Here's story behind why this is the case:
Samsung developed one of several removable memory card standards in the early days of digital imaging called MultiMedia Card or MMC. In order to allow it to be used with embedded devices that did not have a dedicated hardware controller interface, Samsung added a SPI transfer mode that could be used in place of MMC's single clock, command, and data lines.
BTW, for those that didn't know, as the SmartMedia card standard lost acceptance in the market, its primary technology backer, Toshiba, got together with SanDisk and Panasonic to create the Secure Digital (SD) card standard. They essentially took the MMC standard and expanded the data bus to 4 bits. Samsung responded by changing the name of the MMC standard to MMCplus, expanding the data bus to 4 or 8 bits, and increasing the clock frequency.
I always felt MMCplus was a better memory card standard because it supported things not available in SD (at least at the time) like operation down to 1.8V. Additionally, when the need for physically smaller cards arose, MMCplus adopted an elegant form factor that essentially cut the vertical dimension of the card in half and added a physical extended as an adapter...
...as opposed to the kludgy MiniSD and its slide in adapter:
Of course, these mini versions didn't stick around very long, and both standards went to an entirely different, physically smaller format, with the SD Association taking ownership of SanDisk's TransFlash and making it their micro format:
Anyway, I digress. As you can figure by now, MMCplus didn't get the market traction of SD, and Samsung ultimately turned the standard over to JEDEC. However, the story doesn't end there.

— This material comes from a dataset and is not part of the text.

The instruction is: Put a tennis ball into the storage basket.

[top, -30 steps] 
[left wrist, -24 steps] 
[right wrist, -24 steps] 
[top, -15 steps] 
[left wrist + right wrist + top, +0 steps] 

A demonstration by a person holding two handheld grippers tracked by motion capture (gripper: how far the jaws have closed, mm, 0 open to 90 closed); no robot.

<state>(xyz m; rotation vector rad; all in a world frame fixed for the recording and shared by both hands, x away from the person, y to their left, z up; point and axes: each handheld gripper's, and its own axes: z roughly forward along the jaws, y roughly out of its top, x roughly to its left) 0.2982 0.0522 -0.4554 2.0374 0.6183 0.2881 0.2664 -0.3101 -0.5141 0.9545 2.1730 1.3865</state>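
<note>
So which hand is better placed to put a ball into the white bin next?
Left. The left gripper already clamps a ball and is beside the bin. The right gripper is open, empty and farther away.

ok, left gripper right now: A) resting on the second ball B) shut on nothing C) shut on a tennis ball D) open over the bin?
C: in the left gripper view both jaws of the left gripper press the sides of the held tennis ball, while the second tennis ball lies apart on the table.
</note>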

Samsung and other vendors, like SanDisk, had started working on what were essentially chip scale versions of their memory cards. These devices would come in packages with solder balls and were intended to be permanently attached to printed circuit boards.
Samsung called theirs eMMC, for embedded MMC, and JEDEC, arguably, assumed ownership of the MMCplus standard really for the purpose of advancing eMMC and not the card formats. So, while SD dominated the memory card market, eMMC quietly began building a head of steam and ultimately became the de facto choice for high capacity on-board storage, driven by, surprise, surprise, the increasing difficulty of using raw NAND components and the impact it had on both SoC designs and operating system software (meaning the Linux kernel).
AFAIK, apart from Apple, every handset manufacturer uses eMMC for their on-board storage. The same applies to things like Roku streaming TV boxes and even the new generation of super, low-cost Windows notebooks and convertibles (if they have 16 or 32 GB of storage, they use eMMC). Even SanDisk, whose iNAND embedded storage devices were at first SD cards in a chip package, ultimately moved to eMMC.
Oh, what does this have to do with using eMMC along with something like a Blue Gecko? Somewhere along the way as the eMMC standard evolved, maybe even in its first iteration, the SPI transfer mode that was always supported by MMC was dropped Without dedicated controller hardware (eMMC supports the original MMC 1-bit data bus in addition to the MMCplus 4- and 8-bit wide options), it's rather painful to interface an eMMC.